Many of the CTFs I've been playing lately have a challenge around cracking passwords from Gitea instances. These CTFs often require you to dump the PBKDF2 password hashes (stored in SQLite) from Gitea, and then crack them using software like hashcat. However, hashcat doesn't natively support the specific format Gitea uses, which means I need to spend time splicing and converting output before I can use it. It's not incredibly difficult to do, but it's annoying and boring, and whenever I find things which are annoying and boring I look for ways to automate them. 🙂

I ended up writing a small tool, gitea2hashcat.py, to convert these hashes into a hashcat-compatible format.

Note

I submitted a PR upstream to the hashcat repo. When it's live, you should be able to find it in the tools folder in hashcat.

In the meantime, feel free to grab it from the tools folder of my hashcat fork.

hashcat/tools/gitea2hashcat.py · GitHub

Let's explore this a bit.

The Gitea Hash Format:

Gitea, by default, uses PBKDF2-HMAC-SHA256 (specifically, they have something called pbkdf2_v2 which is the same as pbkdf2_v1 but uses a higher iteration cost.) Gitea stores the salt and password hash as hex-encoded values within different colums in the database.

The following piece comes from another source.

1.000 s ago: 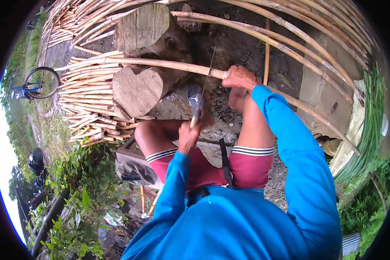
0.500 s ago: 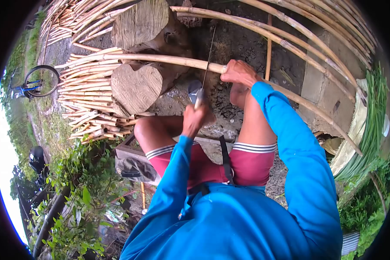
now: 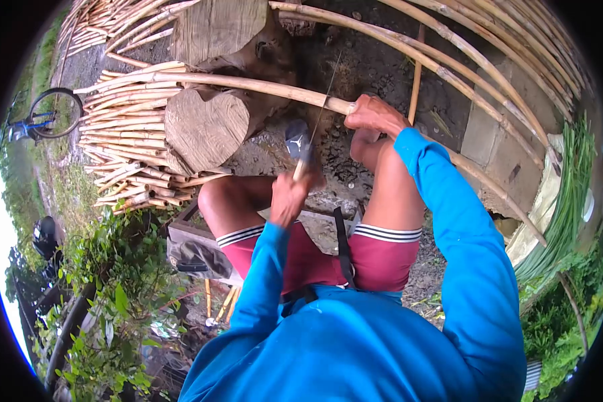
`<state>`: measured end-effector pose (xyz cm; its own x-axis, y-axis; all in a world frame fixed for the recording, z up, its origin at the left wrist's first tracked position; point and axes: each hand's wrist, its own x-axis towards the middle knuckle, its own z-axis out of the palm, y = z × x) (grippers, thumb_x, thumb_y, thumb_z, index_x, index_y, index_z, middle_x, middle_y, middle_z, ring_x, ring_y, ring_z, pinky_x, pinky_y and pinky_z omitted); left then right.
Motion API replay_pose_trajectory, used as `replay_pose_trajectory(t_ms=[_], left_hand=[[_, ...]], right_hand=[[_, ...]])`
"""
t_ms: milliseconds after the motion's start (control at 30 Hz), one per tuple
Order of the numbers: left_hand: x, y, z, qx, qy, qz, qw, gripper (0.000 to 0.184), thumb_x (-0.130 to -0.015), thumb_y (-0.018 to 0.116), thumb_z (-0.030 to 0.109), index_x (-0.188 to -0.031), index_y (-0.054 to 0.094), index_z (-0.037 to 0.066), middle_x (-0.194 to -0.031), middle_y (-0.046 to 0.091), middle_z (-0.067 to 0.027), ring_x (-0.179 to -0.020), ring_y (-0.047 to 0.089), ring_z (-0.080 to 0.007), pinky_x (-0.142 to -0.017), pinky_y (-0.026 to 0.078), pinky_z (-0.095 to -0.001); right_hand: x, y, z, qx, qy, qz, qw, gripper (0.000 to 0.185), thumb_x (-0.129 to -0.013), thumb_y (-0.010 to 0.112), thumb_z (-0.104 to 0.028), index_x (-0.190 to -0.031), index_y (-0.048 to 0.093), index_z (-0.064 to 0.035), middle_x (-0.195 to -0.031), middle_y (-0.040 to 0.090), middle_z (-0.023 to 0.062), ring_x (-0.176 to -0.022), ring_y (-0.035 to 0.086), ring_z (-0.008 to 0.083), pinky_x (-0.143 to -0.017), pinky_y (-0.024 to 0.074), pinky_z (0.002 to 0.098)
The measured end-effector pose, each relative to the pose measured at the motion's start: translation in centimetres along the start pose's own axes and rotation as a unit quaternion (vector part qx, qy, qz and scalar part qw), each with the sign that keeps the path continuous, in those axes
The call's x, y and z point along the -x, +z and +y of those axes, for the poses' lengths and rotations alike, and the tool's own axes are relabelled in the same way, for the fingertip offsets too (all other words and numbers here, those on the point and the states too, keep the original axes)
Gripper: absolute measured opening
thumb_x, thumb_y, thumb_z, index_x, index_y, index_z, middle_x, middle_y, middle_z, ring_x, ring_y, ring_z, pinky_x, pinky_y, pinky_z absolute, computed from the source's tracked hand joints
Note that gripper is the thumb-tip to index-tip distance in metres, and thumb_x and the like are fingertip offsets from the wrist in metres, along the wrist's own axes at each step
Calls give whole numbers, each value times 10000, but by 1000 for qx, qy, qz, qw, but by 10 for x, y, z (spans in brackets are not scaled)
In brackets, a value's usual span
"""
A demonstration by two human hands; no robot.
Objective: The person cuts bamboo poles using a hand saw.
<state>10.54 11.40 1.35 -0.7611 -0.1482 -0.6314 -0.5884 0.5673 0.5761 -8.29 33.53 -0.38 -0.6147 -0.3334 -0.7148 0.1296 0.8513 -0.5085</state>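
Two hands are at work here, both mine. My left hand [image 3: 289,198], at the near end of the scene between my knees, has its grip curled round the pale handle of a saw [image 3: 300,169], the fingers wrapped and no gap seen between palm and handle. My right hand [image 3: 378,114], farther out and to the right, has its grip closed firmly about a bamboo pole [image 3: 268,86], thumb side toward the left. The pole runs from the far left, between two cut log faces, through my right grip and on toward the near right, where its end lies beside a bundle of long green leaves [image 3: 573,187]. The saw's thin blade [image 3: 321,117] stands crosswise to the pole just left of my right hand; whether its teeth have entered the pole cannot be told. The nearer log [image 3: 208,130] shows a notched, pale face; the farther log [image 3: 218,30] stands beyond the pole. To the left of them lies a stack of bamboo pieces [image 3: 127,127], with a bicycle wheel [image 3: 55,112] past it. Further long poles [image 3: 526,47] sweep across the far right. My maroon shorts [image 3: 308,261] and the leafy plants [image 3: 100,268] at near left complete the foreground.
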Motion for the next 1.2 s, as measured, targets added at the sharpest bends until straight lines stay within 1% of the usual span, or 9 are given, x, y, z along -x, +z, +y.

However, hashcat expects a single string with base64-encoded segements. The combined format looks like this:

pbkdf2-sha256:$iterations:$salt:$hash

Where:

  • pbkdf2-sha256 identifies the hashing algorithm.
  • $iterations is the number of PBKDF2 iterations.
  • $salt is the base64-encoded salt used for the password.
  • $hash is the resulting base64-encoded PBKDF2 hash.

This format mismatch prevents direct use of Gitea's password hashes with hashcat, but it's trivial to overcome. You can query the fields you need (remembering to put the salt before the hash) and then use a bit of bash magic to reformat everything. Or...

Welcome gitea2hashcat.py

Because I've had to do this several times already, I wrote gitea2hashcat.py which takes the Gitea salt and hash as input, and outputs it in a hashcat-friendly format. You can query the salt and hash out of sqlite and pipe it directly into the script, or provide your input via command-line parameters. You don't even have to remember to put the salt and hash in the right order, as this script will order them for you.

Let's demonstate how to use this.

Assume we can query sqlite and find these values:

sqlite> select email,salt,passwd,passwd_hash_algo from user;
admin|f38b580638449075e4edb39d46f4b3e2|4b8c6297fb37feed46659121af08de38057bbe53d4225c880bcb634039ff96b8ea0391e1a5e34cf4f8a016c54a2d15c46f36|pbkdf2$50000$50

From here, we could pass the salt and hash along to the script as command-line parameter:

$ gitea2hashcat.py "f38b580638449075e4edb39d46f4b3e2|4b8c6297fb37feed46659121af08de38057bbe53d4225c880bcb634039ff96b8ea0391e1a5e34cf4f8a016c54a2d15c46f36"
[+] Run the output hashes through hashcat mode 10900 (PBKDF2-HMAC-SHA256)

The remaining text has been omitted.